“Era un’isola felice”, dice Rinaldo Schirru, ed è una frase che non ti aspetti da chi ha trascorso quasi cinque anni della sua vita all’Asinara, quando ancora non era parco nazionale ma penitenziario. Tornare in quei luoghi da uomo completamente libero, insieme alla moglie Ottavia, era uno dei suoi desideri, che Francesco Tomba, giovane regista cagliaritano, ha trasformato nella sua opera prima: è nato così “Dove nasce il vento”, docufilm prodotto dall’associazione Tusitala, guidata da Rosi Giua.

Le riprese all'Asinara (foto concessa)
Le riprese all'Asinara (foto concessa)
Le riprese all'Asinara (foto concessa)

Un esordio su un tema difficile come quello del carcere, che viene fuori senza toni cupi: “Quando mi sono confrontato con questa tematica ho pensato: non mi interessa realizzare un film sul dolore e sulla sofferenza. Volevo raccontare l’Asinara di Rinaldo senza rimorsi o rimpianti”, spiega Tomba, “la mia sfida è stata proprio questa: descrivere un mondo che solitamente appartiene al genere drammatico in maniera quasi bucolica, positiva”.

Il protagonista principale è Schirru, ora artigiano del cuoio conosciuto in tutta la Sardegna, che ha trascorso buona parte della sua vita in carcere – è stato anche l’ultimo bibliotecario di Buoncammino -: il suo è un esempio di come la redenzione sia possibile, nonostante tutto.

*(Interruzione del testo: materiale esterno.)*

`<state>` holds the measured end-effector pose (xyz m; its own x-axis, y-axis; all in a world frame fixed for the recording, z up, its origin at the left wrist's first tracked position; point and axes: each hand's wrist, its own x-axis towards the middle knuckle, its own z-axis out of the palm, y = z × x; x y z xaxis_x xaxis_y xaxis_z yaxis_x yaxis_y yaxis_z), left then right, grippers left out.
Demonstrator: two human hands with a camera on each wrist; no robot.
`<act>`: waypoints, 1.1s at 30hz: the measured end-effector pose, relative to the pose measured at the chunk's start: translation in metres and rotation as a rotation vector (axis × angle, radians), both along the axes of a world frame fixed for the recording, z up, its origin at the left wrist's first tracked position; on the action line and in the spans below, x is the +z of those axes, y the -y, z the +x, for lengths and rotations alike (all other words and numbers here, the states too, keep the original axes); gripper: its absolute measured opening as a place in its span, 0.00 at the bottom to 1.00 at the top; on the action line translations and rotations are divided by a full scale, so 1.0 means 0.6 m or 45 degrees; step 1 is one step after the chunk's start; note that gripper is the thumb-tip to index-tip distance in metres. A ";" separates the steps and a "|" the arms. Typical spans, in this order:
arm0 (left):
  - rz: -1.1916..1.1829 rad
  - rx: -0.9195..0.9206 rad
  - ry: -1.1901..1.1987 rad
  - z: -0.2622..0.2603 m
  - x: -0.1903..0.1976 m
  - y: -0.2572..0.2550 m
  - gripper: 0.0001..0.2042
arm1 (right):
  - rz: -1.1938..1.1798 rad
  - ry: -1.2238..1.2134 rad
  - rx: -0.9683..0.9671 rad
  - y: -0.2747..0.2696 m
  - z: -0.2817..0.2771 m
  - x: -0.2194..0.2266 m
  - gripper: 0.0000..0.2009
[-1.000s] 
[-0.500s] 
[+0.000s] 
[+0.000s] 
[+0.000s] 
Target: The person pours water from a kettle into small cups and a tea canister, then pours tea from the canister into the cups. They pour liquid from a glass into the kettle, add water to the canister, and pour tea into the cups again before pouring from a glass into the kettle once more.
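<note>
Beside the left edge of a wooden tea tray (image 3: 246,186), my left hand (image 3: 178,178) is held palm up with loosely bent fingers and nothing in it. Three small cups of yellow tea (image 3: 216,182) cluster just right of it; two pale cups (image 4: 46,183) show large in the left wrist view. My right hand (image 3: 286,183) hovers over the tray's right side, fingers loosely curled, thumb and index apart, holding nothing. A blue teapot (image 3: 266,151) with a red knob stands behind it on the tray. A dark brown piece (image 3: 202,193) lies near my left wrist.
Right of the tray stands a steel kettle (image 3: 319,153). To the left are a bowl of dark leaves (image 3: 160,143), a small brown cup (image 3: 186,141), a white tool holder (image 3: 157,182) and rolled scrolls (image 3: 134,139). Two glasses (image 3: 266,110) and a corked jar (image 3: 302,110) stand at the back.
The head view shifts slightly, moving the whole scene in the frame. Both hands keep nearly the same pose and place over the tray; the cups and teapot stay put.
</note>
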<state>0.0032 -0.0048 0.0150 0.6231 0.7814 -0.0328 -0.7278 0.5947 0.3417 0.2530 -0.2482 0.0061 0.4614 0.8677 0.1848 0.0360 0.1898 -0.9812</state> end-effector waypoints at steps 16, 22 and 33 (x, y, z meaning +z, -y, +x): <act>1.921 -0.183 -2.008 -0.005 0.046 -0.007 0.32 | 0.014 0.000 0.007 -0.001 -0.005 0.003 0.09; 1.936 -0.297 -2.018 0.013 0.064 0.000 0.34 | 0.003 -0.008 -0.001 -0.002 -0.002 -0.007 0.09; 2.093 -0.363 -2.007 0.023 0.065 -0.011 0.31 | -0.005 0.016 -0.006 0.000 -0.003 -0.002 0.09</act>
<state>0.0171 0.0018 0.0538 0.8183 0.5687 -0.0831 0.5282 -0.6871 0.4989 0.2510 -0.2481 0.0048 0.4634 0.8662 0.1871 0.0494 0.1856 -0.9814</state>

Ma il focus è anche sull’Asinara, che negli ultimi trent’anni ha cambiato volto: «Da colonia penale è diventata un parco, in mezzo ci sono state le celle di massima sicurezza per i mafiosi, con Falcone e Borsellino. Colpisce che Rinaldo, una volta tornato sull’isola, si sia orientato come se ci fosse stato una settimana prima. Si ricordava bene i sentieri, i luoghi della detenzione. Vederli ora, trasformati quasi in rovine, ha suscitato in lui una certa emozione», racconta Tomba, che durante le riprese è stato aiutato da Chiara Tesser e Pierfrancesco Carta.

Ad agosto il docufilm è stato presentato al Tagore Film Festival in India, dove si è aggiudicato l'Outstanding achivement award. Poi è stato selezionato nella categoria "La prima cosa bella" (opera prima) dell'Asti Film Festival: una delle giurie è composta dai detenuti del carcere di massima sicurezza piemontese.

Le riprese del film (foto concessa)
Le riprese del film (foto concessa)
Le riprese del film (foto concessa)

Nei giorni scorsi “Dove nasce il vento” è stato proiettato prima nella sede della Fondazione di Sardegna e poi nella casa circondariale di Uta. «Presentarlo in carcere è stato emozionante. Perché è una storia che riguarda in primo luogo i detenuti: c’è il confronto con le proprie storie personali. Rinaldo per loro rappresenta una speranza, soprattutto perché la moglie Ottavia lo ha atteso per lungo tempo, durante la detenzione. Questo ha colpito molto il pubblico di Uta: spesso i detenuti vengono abbandonati da amici, fidanzate, mogli. Il film dimostra che non sempre va così. Chi ha visto la proiezione alla Fondazione di Sardegna invece ha fatto più attenzione ad altri dettagli, come la simpatia e l’essere istrionico di Rinaldo», spiega il regista.

Francesco Tomba (foto concessa)
Francesco Tomba (foto concessa)
Francesco Tomba (foto concessa)

Tomba, 29 anni, è nato a Cagliari: ha studiato al liceo Siotto prima di trasferirsi a Bologna per laurearsi in Storia del cinema. Il suo sogno è il grande schermo, che nonostante le difficoltà mantiene un fascino immutato: «Le abitudini del pubblico sono cambiate. Una visione distopica ipotizza il declino del cinema e la sostituzione da parte delle piattaforme on line. Secondo me esiste un’altra chiave di lettura: il cinema conserva la sua magia. La visione collettiva di un film in una sala, dove si sentono risate e borbottii, e c’è un confronto sulle sensazioni, è destinata a sopravvivere e rafforzarsi. Nelle sale riaperte dopo due anni di Covid ho visto attenzione e bramosia di tornare al cinema. È un rito sociale di cui abbiamo bisogno e che non verrà sostituito dalla visione domestica».